If BD = CD, what is the degree measure of x + y?

(1) v = 74 degrees

(2) w = 32 degrees




The answer is "EACH statement ALONE is sufficient.". The explanation given is pasted below

The question asks us to find the number of degrees in x + y. Since the sum of the angles in any triangle is 180 degrees, we know that x + y + z = 180, so if we can find z we can find x + y. Furthermore, z + u = 180, so if we can determine u we can determine z. Therefore we can rephrase the question as "What is the degree measure of angle u?".

The question is how do we know that z+u = 180? Thanks for your detail explanation in advance!!

[pinal2]

Thanks, that helps.

[StaceyKoprince]

Let us know if you have any more questions!

[mstart7000]

I know the diagram appears to show that AC is a straight line, but how do we know this?

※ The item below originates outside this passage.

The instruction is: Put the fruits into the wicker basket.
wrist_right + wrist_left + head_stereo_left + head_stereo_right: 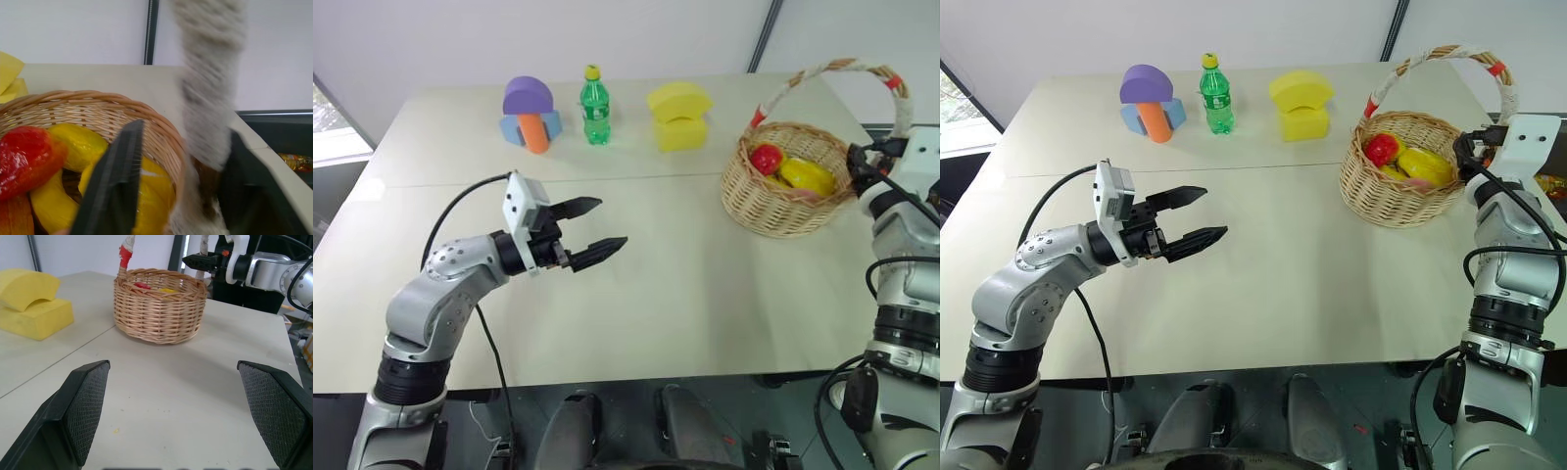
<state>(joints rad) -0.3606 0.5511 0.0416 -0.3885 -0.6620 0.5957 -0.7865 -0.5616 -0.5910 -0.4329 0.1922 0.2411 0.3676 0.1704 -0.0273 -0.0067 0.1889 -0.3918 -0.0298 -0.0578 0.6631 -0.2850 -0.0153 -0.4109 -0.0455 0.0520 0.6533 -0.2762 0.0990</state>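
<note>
While the left hand (612, 221) hovers spread over the table (685, 313), the right hand (185, 129), also spread, straddles the basket handle (210, 73).

The pale beige table (705, 294) has a thin seam running across it from side to side. Along its far edge stand three things in a row. To the left is a cluster of foam blocks (531, 116), a purple half-round sitting on a blue piece and an orange cylinder; beside it is an upright green bottle (595, 106) with a yellow cap; then comes a yellow stack (679, 117) with an arched piece on top of a block. The wicker basket (783, 201) sits at the right, nearer than the row and close to the table's right edge, its looped handle standing up.
</note>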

Don't the instructions always state that pictures are not to scale?

If we don't know that AC is a straight line then we don't know that z + v = 180.

Am I missing something simple?

Thanks,
Mike

[tim]

I know the diagram appears to show that AC is a straight line, but how do we know this?

Don't the instructions always state that pictures are not to scale?

If we don't know that AC is a straight line then we don't know that z + v = 180.

Am I missing something simple?

Thanks,
Mike

First, no the instructions do not always indicate that the diagrams are not to scale. Second, you can assume that when something looks like a straight line it is. The rule of thumb is you can assume qualitative information (eg. if AB looks like a straight line it is), but not quantitative information (eg. if A looks like 90 degrees, how do you know it's not 89 or 91?). I know this is not super precise and that there are times when the line between qualitative and quantitative information is blurred, but this is a good rule to follow in general..

[benkriger]

I got this question wrong for the same reason. Its clear both statements are sufficient if in fact ADC is a triangle. But its too much to assume it is. This question should be mended to say: If ABC is a triangle. Specially for a level 500...

[RonPurewal]

I got this question wrong for the same reason. Its clear both statements are sufficient if in fact ADC is a triangle. But its too much to assume it is. This question should be mended to say: If ABC is a triangle. Specially for a level 500...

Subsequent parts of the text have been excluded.